Senator Hervieux-Payette: I do not know whether my colleagues agree. I feel that you could make this a special mission. I do not think that, given the scope of the corrections to be made, proceeding in writing alone is sufficient. You need to sit down with them and explain why this does not work and why these regulations do not comply with the law.

You could move this forward more easily if you met with them in person instead of sending them a letter. They think that they are still doing things properly. You should go meet with them in order to explain why that is not the case and what the consequences are.

Do my colleagues agree?


Mr. Albas: That may be a very good suggestion, senator, but I would like to take a step back for a moment because I went through this file with quite a bit of interest. In going through the response, it seems to me that, like many of the groups that we deal with, ultimately we're not their consumers. The people that come for their services seem to be their customers, so they've oriented themselves more towards being responsive: How do we get the job done? How do we serve the public? By creating a focus on the operational manuals and the administrative functioning, they have not kept up with their obligations under the enabling statute and delegated legislation.

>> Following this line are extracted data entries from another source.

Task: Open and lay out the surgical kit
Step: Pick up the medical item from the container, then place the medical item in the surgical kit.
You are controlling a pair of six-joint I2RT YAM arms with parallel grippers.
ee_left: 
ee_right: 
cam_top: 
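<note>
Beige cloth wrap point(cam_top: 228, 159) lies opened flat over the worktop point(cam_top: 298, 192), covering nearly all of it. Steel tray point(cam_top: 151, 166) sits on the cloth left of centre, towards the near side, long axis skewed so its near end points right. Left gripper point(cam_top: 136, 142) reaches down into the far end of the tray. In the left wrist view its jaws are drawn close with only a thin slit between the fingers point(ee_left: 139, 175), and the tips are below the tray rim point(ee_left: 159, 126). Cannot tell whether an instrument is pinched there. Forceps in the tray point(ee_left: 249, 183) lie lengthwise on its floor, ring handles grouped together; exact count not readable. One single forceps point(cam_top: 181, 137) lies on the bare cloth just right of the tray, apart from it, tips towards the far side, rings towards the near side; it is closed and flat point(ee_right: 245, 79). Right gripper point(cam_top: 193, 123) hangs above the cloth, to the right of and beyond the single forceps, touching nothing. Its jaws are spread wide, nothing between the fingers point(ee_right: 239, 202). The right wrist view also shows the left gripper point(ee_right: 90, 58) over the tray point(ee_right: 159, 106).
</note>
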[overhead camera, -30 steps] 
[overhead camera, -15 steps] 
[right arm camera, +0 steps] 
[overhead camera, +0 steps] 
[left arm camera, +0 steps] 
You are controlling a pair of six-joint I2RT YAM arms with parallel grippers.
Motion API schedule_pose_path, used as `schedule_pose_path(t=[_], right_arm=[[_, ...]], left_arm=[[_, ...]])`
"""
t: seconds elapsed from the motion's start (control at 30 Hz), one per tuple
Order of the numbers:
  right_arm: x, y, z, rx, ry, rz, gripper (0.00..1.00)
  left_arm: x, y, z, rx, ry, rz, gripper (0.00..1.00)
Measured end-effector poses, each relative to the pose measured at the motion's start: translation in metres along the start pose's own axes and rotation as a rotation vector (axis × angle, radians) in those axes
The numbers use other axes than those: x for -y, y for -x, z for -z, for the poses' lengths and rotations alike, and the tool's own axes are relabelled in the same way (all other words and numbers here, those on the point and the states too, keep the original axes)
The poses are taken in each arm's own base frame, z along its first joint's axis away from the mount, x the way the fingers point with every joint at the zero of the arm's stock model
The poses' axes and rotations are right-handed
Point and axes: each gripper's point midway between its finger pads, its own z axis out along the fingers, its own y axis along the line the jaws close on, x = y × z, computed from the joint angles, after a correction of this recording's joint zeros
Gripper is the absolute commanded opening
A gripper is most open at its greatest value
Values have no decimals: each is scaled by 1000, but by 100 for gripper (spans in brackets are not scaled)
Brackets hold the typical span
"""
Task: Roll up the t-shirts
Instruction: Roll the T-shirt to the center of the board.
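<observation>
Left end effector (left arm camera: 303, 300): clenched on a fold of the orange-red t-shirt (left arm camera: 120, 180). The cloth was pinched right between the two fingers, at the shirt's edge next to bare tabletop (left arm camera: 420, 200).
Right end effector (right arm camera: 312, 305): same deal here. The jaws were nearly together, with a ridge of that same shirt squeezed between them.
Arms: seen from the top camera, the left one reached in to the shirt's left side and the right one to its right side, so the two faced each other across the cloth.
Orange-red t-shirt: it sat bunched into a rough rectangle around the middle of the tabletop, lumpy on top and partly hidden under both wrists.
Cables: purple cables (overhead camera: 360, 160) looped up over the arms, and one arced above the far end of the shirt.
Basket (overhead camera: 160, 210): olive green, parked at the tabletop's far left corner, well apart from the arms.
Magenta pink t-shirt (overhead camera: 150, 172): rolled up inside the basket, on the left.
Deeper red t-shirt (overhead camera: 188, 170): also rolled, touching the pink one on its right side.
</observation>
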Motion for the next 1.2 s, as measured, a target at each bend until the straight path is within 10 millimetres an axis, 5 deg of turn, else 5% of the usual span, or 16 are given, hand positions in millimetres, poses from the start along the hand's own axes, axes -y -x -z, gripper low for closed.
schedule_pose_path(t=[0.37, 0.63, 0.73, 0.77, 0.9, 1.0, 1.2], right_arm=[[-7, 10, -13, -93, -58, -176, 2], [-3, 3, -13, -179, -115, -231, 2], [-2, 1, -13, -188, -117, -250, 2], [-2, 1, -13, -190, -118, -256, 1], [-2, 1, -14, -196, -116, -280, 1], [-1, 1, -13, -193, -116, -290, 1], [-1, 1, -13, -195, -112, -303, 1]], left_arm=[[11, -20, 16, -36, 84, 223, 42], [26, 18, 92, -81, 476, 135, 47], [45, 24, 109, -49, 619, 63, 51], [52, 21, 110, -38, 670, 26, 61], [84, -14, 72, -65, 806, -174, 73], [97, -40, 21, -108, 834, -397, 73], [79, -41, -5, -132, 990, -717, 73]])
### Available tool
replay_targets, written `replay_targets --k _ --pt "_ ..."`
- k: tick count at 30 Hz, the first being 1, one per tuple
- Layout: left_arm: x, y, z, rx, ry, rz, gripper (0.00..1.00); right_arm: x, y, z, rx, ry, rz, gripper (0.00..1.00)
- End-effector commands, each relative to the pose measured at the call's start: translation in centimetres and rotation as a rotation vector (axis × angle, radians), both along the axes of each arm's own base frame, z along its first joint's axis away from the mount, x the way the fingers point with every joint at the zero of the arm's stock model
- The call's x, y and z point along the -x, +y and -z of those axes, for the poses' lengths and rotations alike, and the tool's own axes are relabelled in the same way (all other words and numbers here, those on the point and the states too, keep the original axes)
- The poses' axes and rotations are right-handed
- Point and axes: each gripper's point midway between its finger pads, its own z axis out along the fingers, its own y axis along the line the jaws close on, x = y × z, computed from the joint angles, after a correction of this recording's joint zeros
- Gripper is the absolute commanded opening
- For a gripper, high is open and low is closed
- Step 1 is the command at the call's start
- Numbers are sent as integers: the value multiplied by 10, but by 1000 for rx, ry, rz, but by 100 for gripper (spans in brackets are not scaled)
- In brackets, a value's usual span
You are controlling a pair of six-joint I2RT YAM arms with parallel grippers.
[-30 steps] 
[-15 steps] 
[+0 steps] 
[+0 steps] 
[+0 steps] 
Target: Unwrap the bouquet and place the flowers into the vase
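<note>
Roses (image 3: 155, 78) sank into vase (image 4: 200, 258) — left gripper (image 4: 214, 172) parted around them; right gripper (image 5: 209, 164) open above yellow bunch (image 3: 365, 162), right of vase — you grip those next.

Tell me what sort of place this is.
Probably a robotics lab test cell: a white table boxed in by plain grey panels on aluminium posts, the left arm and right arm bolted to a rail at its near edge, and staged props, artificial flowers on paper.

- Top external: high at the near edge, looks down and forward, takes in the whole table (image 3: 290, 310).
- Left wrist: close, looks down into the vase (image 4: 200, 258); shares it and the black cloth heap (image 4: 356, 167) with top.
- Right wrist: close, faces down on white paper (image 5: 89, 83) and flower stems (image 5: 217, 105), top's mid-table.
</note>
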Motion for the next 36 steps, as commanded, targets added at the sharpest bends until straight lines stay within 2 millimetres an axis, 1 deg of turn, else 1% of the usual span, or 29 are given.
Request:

I actually think, senator, that you've hit a very good suggestion, which is that it might be beneficial to have counsel meet with them and suggest that perhaps someone from their legal department join so that there can be a good exchange of information outlining the committee's concerns. We always have to remember that public servants want to serve the public, but the committee is part of the public. As parliamentarians, we have concerns and a right to express those concerns.

We should also take back, though, that there has been plenty of change in this field in order to serve the public better, but as to how they've instituted some of the changes, we can offer some suggestions positively.

So I would actually endorse Senator Hervieux-Payette's suggestion of meeting with them, but I make the suggestion that it's not just at an administrative level, an operational level. Someone who has a legal perspective could be there to fully benefit from the exchange.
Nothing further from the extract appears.